Stampede 2 Maintenance 16 January 2018

Posted by Jacob Getz on Jan 9, 2018 11:24:40 AM

Updated on Jan 23, 2018 10:32:44 PM

The Stampede2 maintenance is complete and the system is back in production. During the maintenance we upgraded the login nodes. This should have little to no adverse impact, but you may need to take minor actions to account for the new login nodes: e.g. reschedule cron jobs or update known hosts on your client.

Updated on Jan 23, 2018 7:27:31 PM

Stampede2 maintenance has been extended.  We will provide further updates as they become available.

Updated on Jan 22, 2018 11:04:59 AM

As a reminder, Stampede2 will undergo scheduled system maintenance on Tuesday, 23 Jan 2018 between 8:00AM and 7:30PM CST. This is the maintenance originally scheduled for 16 Jan 2018 that we delayed due to inclement weather.
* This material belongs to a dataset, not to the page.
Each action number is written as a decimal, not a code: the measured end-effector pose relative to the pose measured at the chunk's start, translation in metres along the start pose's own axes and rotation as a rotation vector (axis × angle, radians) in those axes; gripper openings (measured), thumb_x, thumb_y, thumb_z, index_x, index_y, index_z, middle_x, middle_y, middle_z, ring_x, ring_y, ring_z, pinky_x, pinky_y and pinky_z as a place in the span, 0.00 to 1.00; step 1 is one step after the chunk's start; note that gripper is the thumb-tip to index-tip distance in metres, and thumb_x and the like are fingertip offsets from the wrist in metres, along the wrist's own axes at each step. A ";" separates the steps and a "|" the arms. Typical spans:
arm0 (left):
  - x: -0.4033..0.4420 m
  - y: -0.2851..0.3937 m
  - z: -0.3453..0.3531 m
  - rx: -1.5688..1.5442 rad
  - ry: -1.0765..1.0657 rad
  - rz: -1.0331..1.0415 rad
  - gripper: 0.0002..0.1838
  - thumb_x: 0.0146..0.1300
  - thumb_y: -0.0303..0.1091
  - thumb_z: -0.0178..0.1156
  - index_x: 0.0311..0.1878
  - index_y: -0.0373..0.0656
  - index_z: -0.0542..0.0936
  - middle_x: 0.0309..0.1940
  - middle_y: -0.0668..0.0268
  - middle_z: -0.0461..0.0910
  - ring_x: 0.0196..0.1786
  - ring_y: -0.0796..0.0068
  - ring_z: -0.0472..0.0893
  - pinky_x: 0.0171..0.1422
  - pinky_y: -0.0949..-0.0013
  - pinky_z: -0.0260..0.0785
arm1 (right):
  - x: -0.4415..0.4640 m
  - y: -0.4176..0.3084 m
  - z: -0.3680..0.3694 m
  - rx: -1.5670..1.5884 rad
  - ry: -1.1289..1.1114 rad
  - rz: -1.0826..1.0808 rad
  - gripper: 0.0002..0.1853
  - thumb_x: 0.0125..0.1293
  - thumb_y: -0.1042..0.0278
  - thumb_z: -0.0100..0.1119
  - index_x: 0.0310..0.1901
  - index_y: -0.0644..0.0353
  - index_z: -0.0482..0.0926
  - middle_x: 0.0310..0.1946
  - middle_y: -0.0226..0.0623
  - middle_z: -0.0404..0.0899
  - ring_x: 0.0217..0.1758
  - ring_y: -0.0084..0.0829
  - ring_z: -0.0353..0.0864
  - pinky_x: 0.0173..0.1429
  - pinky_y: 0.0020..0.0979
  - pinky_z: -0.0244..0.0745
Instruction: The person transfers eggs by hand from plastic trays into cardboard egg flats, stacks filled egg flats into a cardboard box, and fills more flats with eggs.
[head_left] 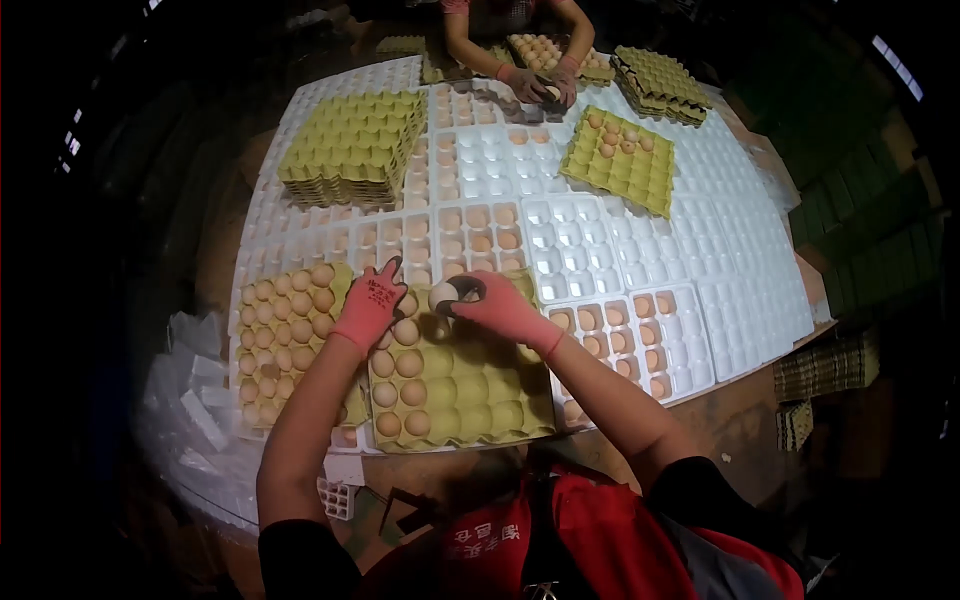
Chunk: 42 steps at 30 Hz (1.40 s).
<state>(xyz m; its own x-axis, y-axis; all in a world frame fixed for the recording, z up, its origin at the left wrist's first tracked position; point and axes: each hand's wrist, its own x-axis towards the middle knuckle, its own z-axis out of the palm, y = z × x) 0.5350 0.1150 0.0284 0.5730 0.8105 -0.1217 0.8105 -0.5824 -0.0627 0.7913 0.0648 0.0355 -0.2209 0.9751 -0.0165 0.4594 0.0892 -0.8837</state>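
Both my hands wear pink gloves with dark fingertips. My right hand (485,301) is closed round a pale egg (443,296) above the top of a yellow-green tray (480,385). That tray has eggs in its left columns and bare cups on its right. My left hand (373,303) lies at the upper left edge of the same tray, between it and a fuller egg tray (285,340); its dark fingertips point up, and whether it grips an egg underneath cannot be made out.
A co-worker's gloved hands (540,88) hold an egg across the table. White plastic trays (575,250), some with eggs, cover the tabletop. Stacked yellow-green trays (355,140) stand back left, another stack (660,85) back right. A partly filled tray (620,160) lies between.
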 end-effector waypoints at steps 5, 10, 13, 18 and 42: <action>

The system will be unavailable during this window.

 

Planned activities include upgrading the login nodes. This should have little to no adverse impact, but after the maintenance you may need to take minor actions to account for the new login nodes: e.g. rescheduling cron jobs or updating known hosts on your client.

 

If you submit a job before the maintenance, and your job cannot finish before the maintenance begins, your job will run when the maintenance is over. The squeue command will report "ReqNodeNotAvailable" ("Required Node Not Available"). The showq utility will list the job as "BLOCKED" and report its status as "WaitNod" ("Waiting for Nodes"). Note that the hours leading up to the maintenance are an excellent time to submit shorter, smaller jobs that can complete before the maintenance begins: as the queues drain there will be many nodes available, and your wait time may be short.

Updated on Jan 15, 2018 9:51:38 PM

The University of Texas will be closed due to inclement weather tomorrow, January 16, 2018. For this reason, the Stampede2 maintenance scheduled for this date will be rescheduled for Tuesday, January 23, 2018 from 8am to 7:30pm (CST).

Original Posting

Stampede2 will be unavailable from 8 a.m. to 7:30 p.m. (CT) on Tuesday, 16 January 2018. System maintenance will be performed during this time.

 

If you submit a job before the maintenance, and the time you request exceeds the time remaining until the maintenance begins, your job will run when the maintenance is over. The squeue command will report "ReqNodeNotAvailable" ("Required Node Not Available"). The showq utility will list the job as "BLOCKED" and report its status as "WaitNod" ("Waiting for Nodes"). Note that the hours leading up to the maintenance are an excellent time to submit shorter, smaller jobs that can complete before the maintenance begins: as the queues drain there will be many nodes available, and your wait time may be short.